The basis of the term smokeless is that the combustion products are mainly gaseous, compared to around 55% solid products (mostly potassium carbonate, potassium sulfate, and potassium sulfide) for black powder. Despite its name, smokeless powder is not completely free of smoke;
Smokeless propellant components
The propellant formulations may contain various energetic and auxiliary components:
- Nitrocellulose, an energetic component of most smokeless propellants
- Nitroglycerin, an energetic component of double-base and triple-base formulations
- Nitroguanidine, a component of triple-base formulations
- DINA (bis-nitroxyethylnitramine)
- Fivonite (tetramethylolcyclopentanone tetranitrate)
- DGN (di-ethylene glycol dinitrate)
- Acetyl cellulose
Deterrents, (or moderants), to slow the burning rate:
- Centralites (symmetrical diphenyl urea—primarily diethyl or dimethyl)
- Dibutyl phthalate
- Dinitrotoluene (toxic, carcinogenic, and obsolete)
- Akardite (asymmetrical diphenyl urea)
- ortho-tolyl urethane
- Polyester adipate
- Camphor (obsolete)
- Stabilizers, to prevent or slow down self-decomposition
- Petroleum jelly
- Calcium carbonate
- Magnesium oxide
- Sodium bicarbonate
- beta-naphthol methyl ether
- Amyl alcohol (obsolete)
- Aniline (obsolete)
Decoppering additives, to hinder the buildup of copper residues from the gun barrel rifling:
- Tin metal and compounds (e.g., tin dioxide)
- Bismuth metal and compounds (e.g., bismuth trioxide, bismuth subcarbonate, bismuth nitrate,
- bismuth antimonide); the bismuth compounds are favored as copper dissolves in molten bismuth, forming brittle and easily removable alloy
- Lead foil and lead compounds, phased out due to toxicity
Flash reducers, to reduce the brightness of the muzzle flash (all have a disadvantage: the production of smoke):
- Potassium chloride
- Potassium nitrate
- Potassium sulfate
- Potassium hydrogen tartarate (a byproduct of wine production formerly used by French artillery)
Wear reduction additives, to lower the wear of the gun barrel liners:
- Titanium dioxide
- Polyurethane jackets over the powder bags, in large guns
- Other additives
- Ethyl acetate, a solvent for manufacture of spherical powder
- Rosin, a surfactant to hold the grain shape of spherical powder
- Graphite, a lubricant to cover the grains and prevent them from sticking together, and to dissipate static electricity
There are three categories of smokeless powder:
Single-Base Powder: Propellants using nitrocellulose (detonation velocity 7,300 m/s (23,950 ft/s)) (typically an ether-alcohol colloid of nitrocellulose) as the sole explosive propellant ingredient.
Double-Base Powder: Propellants mixtures containing nitrocellulose and nitroglycerin (detonation velocity 7,700 m/s (25,260 ft/s)) as explosive propellant ingredients.

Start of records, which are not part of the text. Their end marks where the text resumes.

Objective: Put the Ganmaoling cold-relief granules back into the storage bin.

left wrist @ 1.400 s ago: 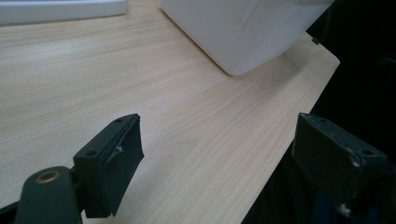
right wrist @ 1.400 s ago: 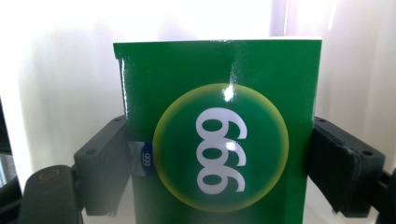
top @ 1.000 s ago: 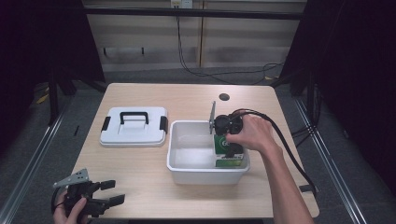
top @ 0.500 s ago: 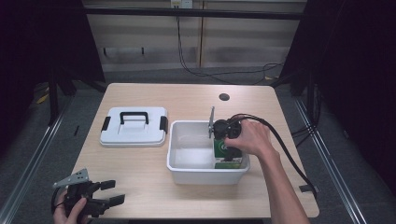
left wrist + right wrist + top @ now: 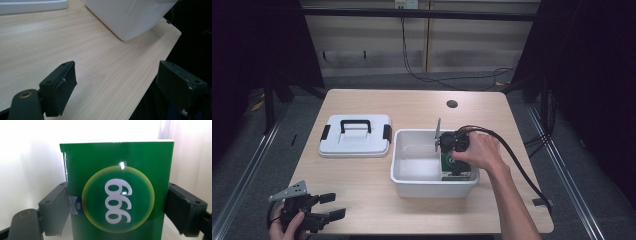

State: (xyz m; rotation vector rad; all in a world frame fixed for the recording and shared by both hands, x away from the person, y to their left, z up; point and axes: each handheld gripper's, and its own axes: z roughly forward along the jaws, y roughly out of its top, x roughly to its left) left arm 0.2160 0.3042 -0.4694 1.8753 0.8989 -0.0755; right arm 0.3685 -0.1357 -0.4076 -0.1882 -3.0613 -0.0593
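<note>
High view: fixed overhead, facing forward and down over the whole counter (image 5: 412,107), from a distance. Left gripper view: low at the counter's near edge, looking across the wood to the white bin (image 5: 130,15), shared with the high view. Right gripper view: inside that bin, pressed close against a green box (image 5: 117,192).

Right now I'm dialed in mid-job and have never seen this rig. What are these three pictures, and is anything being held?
There is no robot: a person holds a two-fingered tool in each hand. The high view looks down on a wooden table; the other two cameras ride on the tools. On the table sit a white bin and, beside it, its white lid with a black handle. The right gripper reaches into the bin, its fingers pressed on both sides of a green box marked 999. The left gripper hangs open at the table's near edge, holding nothing.
</note>
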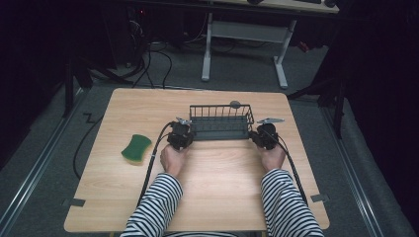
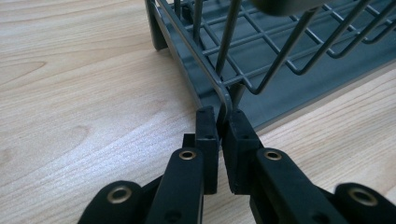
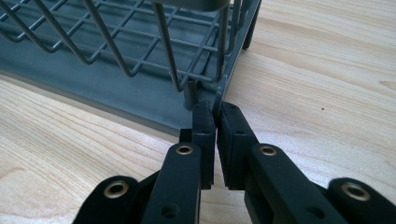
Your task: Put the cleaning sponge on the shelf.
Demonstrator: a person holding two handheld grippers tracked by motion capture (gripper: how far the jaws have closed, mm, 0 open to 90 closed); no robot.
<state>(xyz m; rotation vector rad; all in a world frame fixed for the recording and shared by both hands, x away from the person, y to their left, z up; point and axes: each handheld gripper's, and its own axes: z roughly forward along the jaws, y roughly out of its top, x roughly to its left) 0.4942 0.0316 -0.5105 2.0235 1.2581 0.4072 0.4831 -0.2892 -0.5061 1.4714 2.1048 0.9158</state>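
Rack (image 1: 220,121) corners clamped by both tongs; tray underside hidden.

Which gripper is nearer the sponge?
Left. The left gripper grips the rack's left end, with the sponge on the table just beyond it to the left. The right gripper grips the rack's opposite end, farther away.

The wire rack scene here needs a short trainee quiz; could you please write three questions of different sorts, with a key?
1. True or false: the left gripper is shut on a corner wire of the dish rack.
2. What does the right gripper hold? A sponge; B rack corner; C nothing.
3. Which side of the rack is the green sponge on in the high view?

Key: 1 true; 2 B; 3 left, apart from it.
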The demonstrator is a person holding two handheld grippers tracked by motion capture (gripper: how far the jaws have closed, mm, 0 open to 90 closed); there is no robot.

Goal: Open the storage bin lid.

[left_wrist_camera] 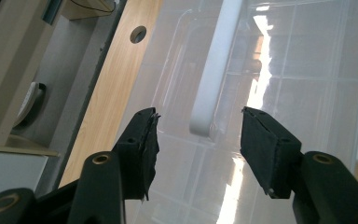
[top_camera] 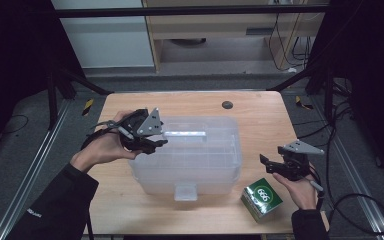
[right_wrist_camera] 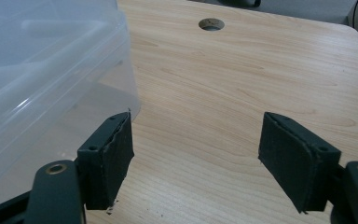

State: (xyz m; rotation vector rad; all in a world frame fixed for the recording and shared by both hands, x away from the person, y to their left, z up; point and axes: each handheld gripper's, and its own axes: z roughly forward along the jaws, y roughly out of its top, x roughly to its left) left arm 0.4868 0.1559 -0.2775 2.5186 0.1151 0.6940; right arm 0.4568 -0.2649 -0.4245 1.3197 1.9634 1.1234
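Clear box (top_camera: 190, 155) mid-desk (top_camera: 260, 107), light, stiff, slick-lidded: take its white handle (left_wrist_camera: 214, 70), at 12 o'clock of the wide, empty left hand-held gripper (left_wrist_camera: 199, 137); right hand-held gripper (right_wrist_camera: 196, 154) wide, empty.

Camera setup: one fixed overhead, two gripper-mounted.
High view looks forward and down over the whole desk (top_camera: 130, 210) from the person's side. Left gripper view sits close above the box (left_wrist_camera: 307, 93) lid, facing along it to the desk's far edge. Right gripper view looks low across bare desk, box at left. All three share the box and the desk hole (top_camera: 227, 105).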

Triple-Base Powder: Contains nitrocellulose, nitroglycerin, and a substantial quantity of nitroguanidine (detonation velocity 8,200 m/s (26,900 ft/s)) as explosive propellants.
Over-Simplified Black Powder VS Smokeless Powder Conclusions:
- Black Powder typically burns (deflagrates) rather than detonates like Smokeless Powder
- Smokeless Powder reacts at much higher pressures than Black Powder
- Black Powder byproducts attract water and promote corrosion whereas Smokeless Powder usually includes additives to inhibit corrosion.
- Black Powder is actually a powder whereas Smokeless Powder is normally pelletized extrusions.
- The solid wastes from Black Powder makes the smoke.
- Smokeless Powder isn’t completely smokeless.
- Black Powder and Smokeless Powder are NOT interchangeable.